Exercise goal
Please state how many lines of the data contain "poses". The number by itself is enough.

Dataset excerpt
+===+
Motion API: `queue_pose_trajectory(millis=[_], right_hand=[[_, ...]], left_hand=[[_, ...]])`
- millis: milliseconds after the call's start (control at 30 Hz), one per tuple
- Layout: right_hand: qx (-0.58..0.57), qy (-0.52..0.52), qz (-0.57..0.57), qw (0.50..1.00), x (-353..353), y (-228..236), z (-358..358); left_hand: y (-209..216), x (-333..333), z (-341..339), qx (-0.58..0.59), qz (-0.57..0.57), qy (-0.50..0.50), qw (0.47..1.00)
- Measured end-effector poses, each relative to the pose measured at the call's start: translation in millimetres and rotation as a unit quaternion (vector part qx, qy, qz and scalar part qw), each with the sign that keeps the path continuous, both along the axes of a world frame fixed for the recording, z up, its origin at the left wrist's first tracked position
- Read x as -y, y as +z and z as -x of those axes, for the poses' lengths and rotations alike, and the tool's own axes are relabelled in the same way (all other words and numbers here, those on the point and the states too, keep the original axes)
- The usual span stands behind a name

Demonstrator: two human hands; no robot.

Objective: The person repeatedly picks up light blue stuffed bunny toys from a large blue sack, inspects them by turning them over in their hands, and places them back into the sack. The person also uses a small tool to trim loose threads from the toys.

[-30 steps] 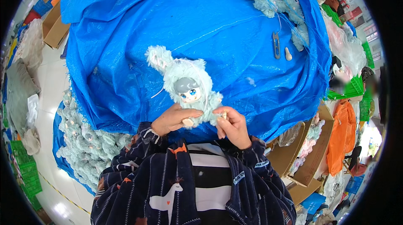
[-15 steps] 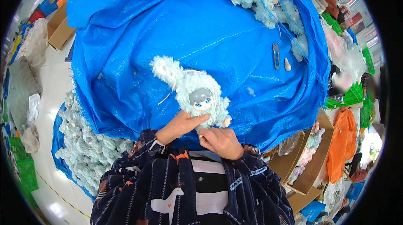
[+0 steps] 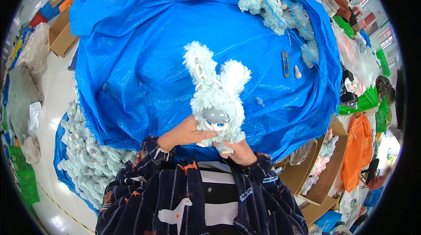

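A fluffy pale-mint plush doll (image 3: 221, 96) with long rabbit ears and a grey-and-white face with blue eyes is held up near my body, both ears pointing away from me. My left hand (image 3: 186, 133) grips its lower left side, thumb across the front below the face. Around the doll's bottom and foot my right hand (image 3: 239, 151) is closed; some of its fingers are hidden behind the fur. Beneath lies a blue tarp (image 3: 149, 72). Farther right on it are thread snips (image 3: 286, 64) and a small pale bulb-shaped piece (image 3: 297, 72).
More mint plush dolls (image 3: 272, 9) lie among blue strings at the tarp's far right. A large heap of them (image 3: 92, 156) fills a blue sack at lower left. Cardboard boxes (image 3: 322, 169) stand at the right, near an orange bag (image 3: 357, 151).
The doll has turned more upright, and its second ear now shows spread to the right. My right hand has shifted from a pinch at the doll's lower edge to a grip around its bottom.
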State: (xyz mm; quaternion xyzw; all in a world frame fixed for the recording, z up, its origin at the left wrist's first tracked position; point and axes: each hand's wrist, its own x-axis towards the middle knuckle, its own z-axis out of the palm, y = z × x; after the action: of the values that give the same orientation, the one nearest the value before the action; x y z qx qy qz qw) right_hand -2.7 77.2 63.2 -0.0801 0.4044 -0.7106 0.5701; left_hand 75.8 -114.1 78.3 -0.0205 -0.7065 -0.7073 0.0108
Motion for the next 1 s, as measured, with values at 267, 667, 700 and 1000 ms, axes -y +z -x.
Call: queue_pose_trajectory(millis=[267,667,700,1000], right_hand=[[-0.681,-0.148,-0.137,0.703,28,20,-7],[-0.471,-0.155,-0.098,0.863,29,18,-14],[-0.51,-0.162,-0.114,0.837,30,17,-16],[-0.507,-0.184,-0.124,0.833,35,11,-33]], left_hand=[[0,-13,-21,-0.042,-0.096,0.246,0.964],[-8,-7,-8,0.015,-0.263,0.188,0.946],[-7,-10,-6,-0.008,-0.237,0.215,0.947],[-24,-8,-12,-0.039,-0.099,0.303,0.947]])
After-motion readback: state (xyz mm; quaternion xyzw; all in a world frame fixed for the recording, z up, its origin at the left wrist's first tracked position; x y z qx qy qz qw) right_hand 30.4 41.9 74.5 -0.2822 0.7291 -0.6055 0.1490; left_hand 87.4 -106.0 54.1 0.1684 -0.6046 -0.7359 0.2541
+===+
Solution below
2